A pathological large object allocation pattern that leads to fragmentation

Summary

This is about a pathological allocation pattern of large objects that leads to some quite high fragmentation, discovered while investigating #24150 (closed).

I think it's somewhat similar to #7831

The issue

Let's first recall how the block allocator works.

The block allocator has free lists that are power of 2 sized. They span 2^x - 2^(x+1)-1.

So, if I wish to allocate X blocks, then I will look for free groups in the free lists of index log2_ceil(X), ie, we round up to the next power of 2.

This means that when allocating quite large objects, we will be able to fit fewer into a megablock than optimally possible. For instance, a megablock can hold at most 252 blocks (256 - 4 used for block descriptors). Two 126 block sized objects could fill it perfectly. But in practice, we can only hold one. This is because after allocating one, we have 126 blocks left, which would go onto the 64 - 127 block free list, but we would need to allocate from the next free list, namely the 128 - 255 one. In this instance we are wasting half a block.

This also applies to a lesser extent to smaller allocation requests. For instance, only two 65 block groups can be serviced by the block allocator using one megablock, but technically 3 could fit.

On the face of it this isn't too concerning. These gaps can be used to service other types of allocations and large objects normally account for a small percentage of total memory usage.

This behaviour only leads to high fragmentation when another factor comes into play. For me, this was the nonmoving heap. Because the nonmoving heap is made up of block groups that do not get copied by GC, they tend to hem in these large objects.

The pattern I saw was a 65 block large object, some blocks used by the non-moving GC, then another 65 block large object. The issue arises when the 2 large objects are GC'd. Now we have two 65 block wide gaps. Yet, these gaps cannot be used to service new allocations of the same size as before, since recall that we round up to the next power of 2. So, when we next go to allocate we are quite likely to need to allocate a new megablock to service the allocation. And because the non-moving heap is quite likely to hold onto its blocks for a long time, we are quite unlikely to see this fragmented megablock be de-allocated.

So, what I was seeing is a pattern where an application would occasionally allocate 65 block large objects, these would get promoted to the oldest generation, and the space around them would be filled with non-moving heap blocks. Then at the next major GC they would get freed, but this space could not be used to service future requests for 65 block allocations because we would require a 128 block gap due to the rounding up done by the free list.

Solution

In my case, the solution was just to avoid allocating such large objects. This made the fragmentation disappear. FWIW I think this is a fine solution to something like this. It's unavoidable that any allocator will have some pathological edge-cases.

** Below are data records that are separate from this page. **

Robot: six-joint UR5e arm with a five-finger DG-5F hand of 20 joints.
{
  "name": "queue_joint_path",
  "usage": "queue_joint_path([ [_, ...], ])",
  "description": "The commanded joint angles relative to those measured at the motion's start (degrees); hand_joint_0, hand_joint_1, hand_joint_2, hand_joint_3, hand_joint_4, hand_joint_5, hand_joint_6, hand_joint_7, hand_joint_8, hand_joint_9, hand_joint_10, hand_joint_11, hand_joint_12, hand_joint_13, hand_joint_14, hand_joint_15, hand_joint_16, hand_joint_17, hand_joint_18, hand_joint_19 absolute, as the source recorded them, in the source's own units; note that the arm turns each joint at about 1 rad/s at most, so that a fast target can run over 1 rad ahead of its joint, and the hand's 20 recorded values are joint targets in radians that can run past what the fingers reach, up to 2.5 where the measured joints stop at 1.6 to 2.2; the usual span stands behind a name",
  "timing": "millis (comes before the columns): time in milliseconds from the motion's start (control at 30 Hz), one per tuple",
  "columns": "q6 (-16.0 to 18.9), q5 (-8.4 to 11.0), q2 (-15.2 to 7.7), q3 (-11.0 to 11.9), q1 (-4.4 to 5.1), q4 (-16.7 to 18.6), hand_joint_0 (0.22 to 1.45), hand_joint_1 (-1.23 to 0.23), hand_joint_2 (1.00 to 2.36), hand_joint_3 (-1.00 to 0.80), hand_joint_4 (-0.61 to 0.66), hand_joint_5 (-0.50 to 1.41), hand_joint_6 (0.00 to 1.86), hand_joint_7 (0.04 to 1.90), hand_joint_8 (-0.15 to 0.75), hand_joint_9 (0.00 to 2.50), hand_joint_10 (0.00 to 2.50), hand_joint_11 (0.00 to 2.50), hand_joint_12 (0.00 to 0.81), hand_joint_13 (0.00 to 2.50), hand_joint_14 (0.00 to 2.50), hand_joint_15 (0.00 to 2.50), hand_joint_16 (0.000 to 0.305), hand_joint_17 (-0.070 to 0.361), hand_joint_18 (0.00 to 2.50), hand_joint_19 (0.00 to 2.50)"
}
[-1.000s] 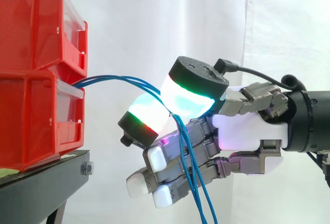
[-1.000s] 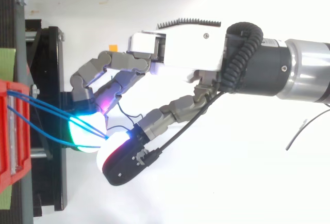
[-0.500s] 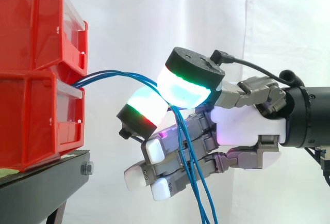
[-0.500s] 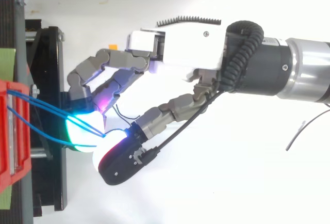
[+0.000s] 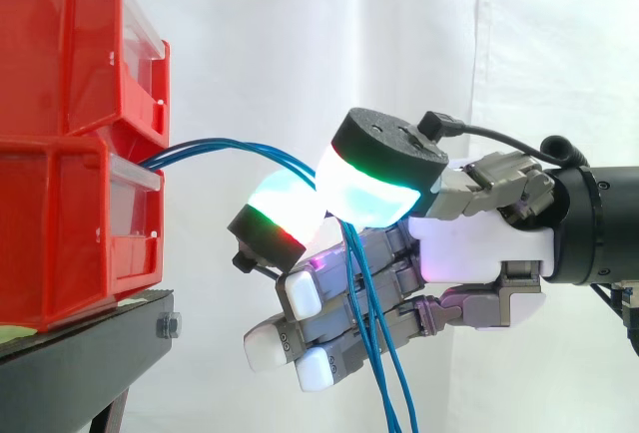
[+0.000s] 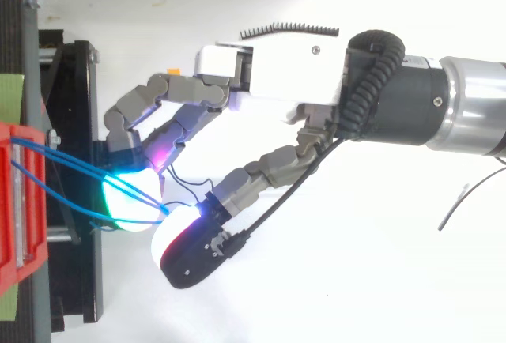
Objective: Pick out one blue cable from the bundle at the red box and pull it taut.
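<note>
hand (image 5: 479, 253) is pinched on the blue cables (image 5: 232, 144) between its two big glowing pads (image 5: 374, 194), just right of the stacked red bins (image 5: 70, 223). Looks like several strands run through the pinch, with tails hanging past the lower fingers. The span to the bins arcs, so it's not taut. I'd thin the pinch to one strand, grip firm, then pull level and slow to the right.

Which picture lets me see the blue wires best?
The side view: there the blue cables arch out from the red bins, pass between the hand's glowing pads and hang down. The top view shows their short stretch from bins to pads.
</note>
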Motion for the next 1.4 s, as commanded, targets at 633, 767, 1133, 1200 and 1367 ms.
queue_joint_path([
  [633, 0.04, 0.07, 0.02, 0.03, -0.11, -0.09, 0.53, -0.82, 1.00, -0.50, 0.15, -0.18, 0.82, 1.12, 0.281, 0.95, 0.02, 0.66, 0.329, 0.69, 0.01, 0.27, 0.048, 0.109, 0.59, 0.43],
  [767, 0.04, 0.07, 0.02, 0.03, -0.11, -0.35, 0.52, -0.69, 1.00, -0.50, 0.14, -0.17, 0.81, 1.11, 0.284, 0.98, 0.02, 0.66, 0.330, 0.70, 0.01, 0.27, 0.049, 0.109, 0.59, 0.44],
  [1133, 0.04, 0.07, -0.07, 0.03, -0.11, -0.35, 0.60, -0.61, 1.00, -0.50, 0.10, -0.15, 0.79, 1.19, 0.279, 1.03, 0.02, 0.66, 0.317, 0.70, 0.01, 0.28, 0.046, 0.103, 0.57, 0.47],
  [1200, 0.04, 0.07, -0.07, 0.03, -0.11, -0.44, 0.62, -0.64, 1.00, -0.49, 0.09, -0.15, 0.79, 1.20, 0.282, 1.03, 0.02, 0.67, 0.317, 0.70, 0.01, 0.28, 0.046, 0.103, 0.57, 0.47],
  [1367, 0.04, -0.02, 0.02, 0.03, -0.11, -0.79, 0.63, -0.72, 1.01, -0.37, 0.06, -0.16, 0.83, 1.21, 0.283, 1.00, 0.02, 0.67, 0.320, 0.69, 0.01, 0.28, 0.046, 0.103, 0.57, 0.47],
])
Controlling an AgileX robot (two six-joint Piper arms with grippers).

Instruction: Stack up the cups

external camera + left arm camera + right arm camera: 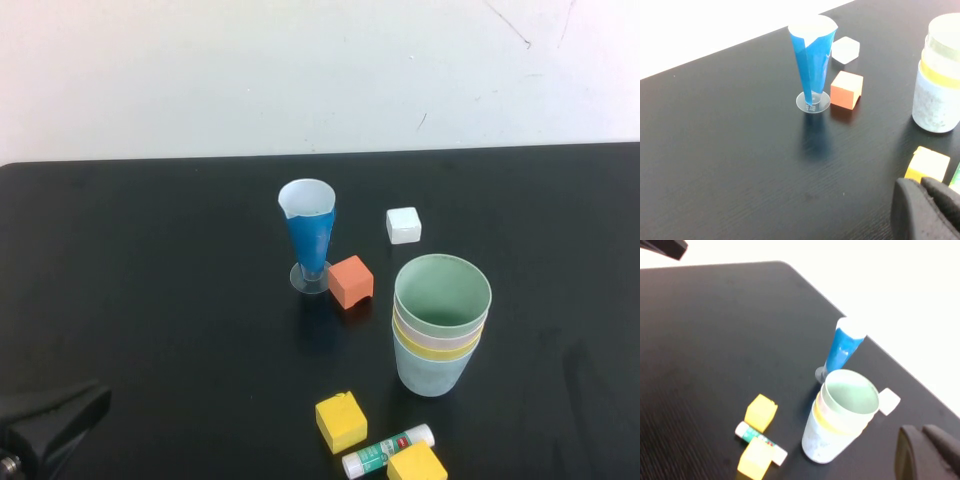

Perhaps we could do better by being less extreme with rounding up. Maybe we could have a free list for each block size. That would give us 252, which isn't that many, but maybe the performance cost would be too high. Or maybe a compromise between the two would work, eg, having free lists for multiples of 8 blocks, etc.

Now that I have a workaround, I'm not too motivated to investigate this further, but I thought I'd make a ticket to document this behaviour and maybe help someone who runs into it in the future.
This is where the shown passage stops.